The Austin Chronicle

https://www.austinchronicle.com/events/film/1998-08-28/wrongfully-accused/

Wrongfully Accused

Rated PG-13, 87 min. Directed by Pat Proft. Starring Leslie Nielsen, Richard Crenna, Kelly LeBrock, Melinda Mcgraw, Michael York, Sandra Bernhard, Aaron Pearl.

REVIEWED By Marc Savlov, Fri., Aug. 28, 1998

I was wrong: There are worse things than Mr. Magoo. With any luck, this parody of The Fugitive and other on-the-lam thrillers will sound the death knell for the once-talented writer Proft (Naked Gun, Hot Shots!) and stall his nascent directing career in mid-inanity. Resoundingly unfunny, this is a film compiled out of the worst short ends and lame gags from, one presumes, better, more humorous films. Regardless, Wrongfully Accused's not-even-90-minutes running time elicited not a single chuckle from the audience I attended it with, instead producing a protracted series of groans and the sonorous shuffling of feet heading toward the exits. It's that bad. Nielsen, who seems to be sleepwalking through this, his comedic stock-in-trade, resorts to perpetually painful mugging, assaulting the camera with an uninspired series of rubber-faced grimaces, and displaying none of the inspired comic rhythms that got him this gig in the first place. As concert violinist Ryan Harrison, he's accused of the murder of Michael York's art patron Hibbing Goodhue and is subsequently pursued by an aging Crenna as police Lt. Fergus Falls (Crenna as Tommy Lee Jones is, at best, constipatory). There are dozens of cues lifted from The Fugitive -- none of which work -- and one North by Northwest gibe that I suspect will have Hitchcock twirling in his grave. The pantheon of forgotten stars who make up the rest of the cast only goes to explain why we forgot them in the first place: LeBrock as the evil temptress Lauren Goodhue evokes a horrid fascination in much the same way as a traffic accident, and York, well, it's been a long time since The Three Musketeers, and it shows. Relentlessly unpleasant, this is the sort of film that gives parody a bad name in general. After all the Airplanes, Naked Guns, and Hot Shots that have come out in the last decade-and-a-half, perhaps it's time for something new, i.e., a comedy that relies on plotting or characterization to drive its humor, and not just on a steady torrent of flatulence gags.

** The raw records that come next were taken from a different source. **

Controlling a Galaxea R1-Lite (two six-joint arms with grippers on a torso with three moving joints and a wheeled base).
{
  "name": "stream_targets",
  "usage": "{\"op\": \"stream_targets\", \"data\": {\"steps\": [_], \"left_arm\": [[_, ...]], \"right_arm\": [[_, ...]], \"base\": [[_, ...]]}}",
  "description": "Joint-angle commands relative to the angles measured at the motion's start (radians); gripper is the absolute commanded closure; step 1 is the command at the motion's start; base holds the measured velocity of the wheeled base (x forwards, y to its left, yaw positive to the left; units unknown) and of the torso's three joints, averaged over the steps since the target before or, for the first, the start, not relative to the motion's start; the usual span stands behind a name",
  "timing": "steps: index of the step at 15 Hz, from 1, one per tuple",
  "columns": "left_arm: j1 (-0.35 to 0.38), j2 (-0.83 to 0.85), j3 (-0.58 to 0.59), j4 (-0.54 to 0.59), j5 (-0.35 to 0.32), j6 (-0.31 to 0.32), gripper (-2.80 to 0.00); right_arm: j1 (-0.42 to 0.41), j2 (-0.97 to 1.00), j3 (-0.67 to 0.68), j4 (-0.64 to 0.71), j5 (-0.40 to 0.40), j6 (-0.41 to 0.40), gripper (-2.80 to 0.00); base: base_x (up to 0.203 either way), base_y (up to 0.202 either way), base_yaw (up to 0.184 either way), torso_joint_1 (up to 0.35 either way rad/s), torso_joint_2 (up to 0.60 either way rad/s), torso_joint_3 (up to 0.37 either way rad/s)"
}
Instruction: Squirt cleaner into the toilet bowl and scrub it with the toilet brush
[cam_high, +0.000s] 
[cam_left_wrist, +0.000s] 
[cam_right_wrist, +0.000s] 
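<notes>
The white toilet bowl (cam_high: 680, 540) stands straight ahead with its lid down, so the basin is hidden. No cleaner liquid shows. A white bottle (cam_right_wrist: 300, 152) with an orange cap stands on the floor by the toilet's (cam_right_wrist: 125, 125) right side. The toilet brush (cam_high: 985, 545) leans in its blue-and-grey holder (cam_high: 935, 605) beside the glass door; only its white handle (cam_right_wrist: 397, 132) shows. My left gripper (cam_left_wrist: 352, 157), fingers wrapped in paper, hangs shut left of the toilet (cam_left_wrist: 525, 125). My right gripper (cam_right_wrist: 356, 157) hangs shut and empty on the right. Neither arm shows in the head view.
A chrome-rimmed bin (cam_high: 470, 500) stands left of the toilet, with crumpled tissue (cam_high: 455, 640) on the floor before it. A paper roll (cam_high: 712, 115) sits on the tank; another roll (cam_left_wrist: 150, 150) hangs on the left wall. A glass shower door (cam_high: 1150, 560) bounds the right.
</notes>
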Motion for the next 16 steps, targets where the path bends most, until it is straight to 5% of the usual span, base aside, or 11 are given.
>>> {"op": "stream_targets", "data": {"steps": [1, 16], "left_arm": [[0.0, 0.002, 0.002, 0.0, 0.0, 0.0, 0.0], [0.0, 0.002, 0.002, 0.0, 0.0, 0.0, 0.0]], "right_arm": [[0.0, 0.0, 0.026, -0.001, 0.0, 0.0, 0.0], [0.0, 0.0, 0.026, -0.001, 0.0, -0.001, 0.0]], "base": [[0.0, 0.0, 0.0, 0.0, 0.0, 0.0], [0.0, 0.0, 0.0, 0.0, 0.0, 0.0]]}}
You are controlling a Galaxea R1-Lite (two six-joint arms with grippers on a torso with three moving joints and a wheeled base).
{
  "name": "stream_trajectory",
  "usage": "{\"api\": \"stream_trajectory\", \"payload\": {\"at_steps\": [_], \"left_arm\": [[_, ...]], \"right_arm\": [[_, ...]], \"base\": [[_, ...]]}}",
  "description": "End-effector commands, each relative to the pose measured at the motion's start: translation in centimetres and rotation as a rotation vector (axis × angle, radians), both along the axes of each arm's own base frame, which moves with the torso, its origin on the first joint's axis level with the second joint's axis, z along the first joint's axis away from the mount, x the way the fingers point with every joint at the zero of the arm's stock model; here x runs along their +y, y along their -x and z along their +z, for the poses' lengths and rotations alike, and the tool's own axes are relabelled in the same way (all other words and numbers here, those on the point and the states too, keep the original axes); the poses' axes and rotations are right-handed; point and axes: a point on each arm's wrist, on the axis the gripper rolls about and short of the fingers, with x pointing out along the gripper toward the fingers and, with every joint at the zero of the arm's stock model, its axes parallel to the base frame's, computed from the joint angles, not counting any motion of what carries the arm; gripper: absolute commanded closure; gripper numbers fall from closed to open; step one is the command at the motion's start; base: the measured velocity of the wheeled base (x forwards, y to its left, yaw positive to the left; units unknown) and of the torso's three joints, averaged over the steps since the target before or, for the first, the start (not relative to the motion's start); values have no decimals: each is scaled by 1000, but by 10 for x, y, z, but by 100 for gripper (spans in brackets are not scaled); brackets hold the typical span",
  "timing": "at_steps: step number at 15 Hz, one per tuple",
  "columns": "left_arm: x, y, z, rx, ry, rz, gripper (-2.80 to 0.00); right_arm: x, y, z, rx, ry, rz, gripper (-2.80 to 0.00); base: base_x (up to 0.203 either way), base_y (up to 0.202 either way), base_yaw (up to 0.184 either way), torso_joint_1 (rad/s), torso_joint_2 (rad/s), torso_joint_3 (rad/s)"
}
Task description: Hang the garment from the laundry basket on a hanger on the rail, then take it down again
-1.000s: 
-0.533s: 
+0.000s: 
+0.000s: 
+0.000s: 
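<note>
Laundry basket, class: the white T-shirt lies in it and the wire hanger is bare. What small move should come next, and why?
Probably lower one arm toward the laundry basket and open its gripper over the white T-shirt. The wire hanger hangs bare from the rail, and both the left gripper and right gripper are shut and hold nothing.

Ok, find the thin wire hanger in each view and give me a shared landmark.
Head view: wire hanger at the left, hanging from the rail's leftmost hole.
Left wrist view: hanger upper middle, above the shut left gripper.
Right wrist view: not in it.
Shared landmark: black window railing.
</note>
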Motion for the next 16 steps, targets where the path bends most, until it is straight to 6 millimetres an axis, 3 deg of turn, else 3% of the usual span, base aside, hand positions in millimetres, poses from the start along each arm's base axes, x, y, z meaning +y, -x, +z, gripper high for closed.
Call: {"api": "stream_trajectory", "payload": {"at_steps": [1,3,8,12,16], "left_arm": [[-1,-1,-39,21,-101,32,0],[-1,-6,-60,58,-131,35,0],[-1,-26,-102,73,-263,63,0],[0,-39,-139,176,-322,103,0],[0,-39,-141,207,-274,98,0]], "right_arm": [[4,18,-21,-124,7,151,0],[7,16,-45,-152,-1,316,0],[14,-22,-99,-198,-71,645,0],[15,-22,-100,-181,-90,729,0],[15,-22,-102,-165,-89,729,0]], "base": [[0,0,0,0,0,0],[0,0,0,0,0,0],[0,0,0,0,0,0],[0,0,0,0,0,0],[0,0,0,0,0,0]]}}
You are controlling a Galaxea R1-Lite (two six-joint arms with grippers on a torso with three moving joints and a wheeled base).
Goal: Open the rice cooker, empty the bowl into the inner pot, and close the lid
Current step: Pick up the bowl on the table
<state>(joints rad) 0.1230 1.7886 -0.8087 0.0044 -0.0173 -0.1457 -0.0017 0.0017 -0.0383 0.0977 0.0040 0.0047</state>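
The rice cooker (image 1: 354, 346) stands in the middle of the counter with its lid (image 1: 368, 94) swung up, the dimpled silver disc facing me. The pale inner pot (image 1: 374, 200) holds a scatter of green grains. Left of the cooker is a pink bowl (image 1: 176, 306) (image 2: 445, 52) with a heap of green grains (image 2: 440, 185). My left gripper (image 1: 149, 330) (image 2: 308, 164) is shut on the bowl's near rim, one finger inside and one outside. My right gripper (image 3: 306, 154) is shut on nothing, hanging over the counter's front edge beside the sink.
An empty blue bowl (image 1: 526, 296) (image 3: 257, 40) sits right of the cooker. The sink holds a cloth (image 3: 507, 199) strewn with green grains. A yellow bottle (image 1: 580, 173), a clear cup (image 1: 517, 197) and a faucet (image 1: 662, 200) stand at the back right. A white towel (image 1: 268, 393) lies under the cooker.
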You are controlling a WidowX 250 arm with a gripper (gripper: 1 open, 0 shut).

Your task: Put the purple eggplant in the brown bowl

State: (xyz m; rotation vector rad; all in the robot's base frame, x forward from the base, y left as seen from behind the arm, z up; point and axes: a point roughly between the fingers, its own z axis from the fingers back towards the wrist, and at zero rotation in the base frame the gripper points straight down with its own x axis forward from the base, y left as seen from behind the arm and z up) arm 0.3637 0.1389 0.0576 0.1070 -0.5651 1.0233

The Farrelly Brothers (There's Something About Mary) and Trey Parker and Matt Stone (South Park) may be the saviors of millennial comedy in that respect, although their obvious penchant for bodily functions exceeds even that of the Proft/Zucker/Abrahams camp. Que sera sera; still, Wrongfully Accused is a misstep of terrific proportions, the cinematic equivalent of biting into an Eskimo Pie and finding half of Rip Taylor.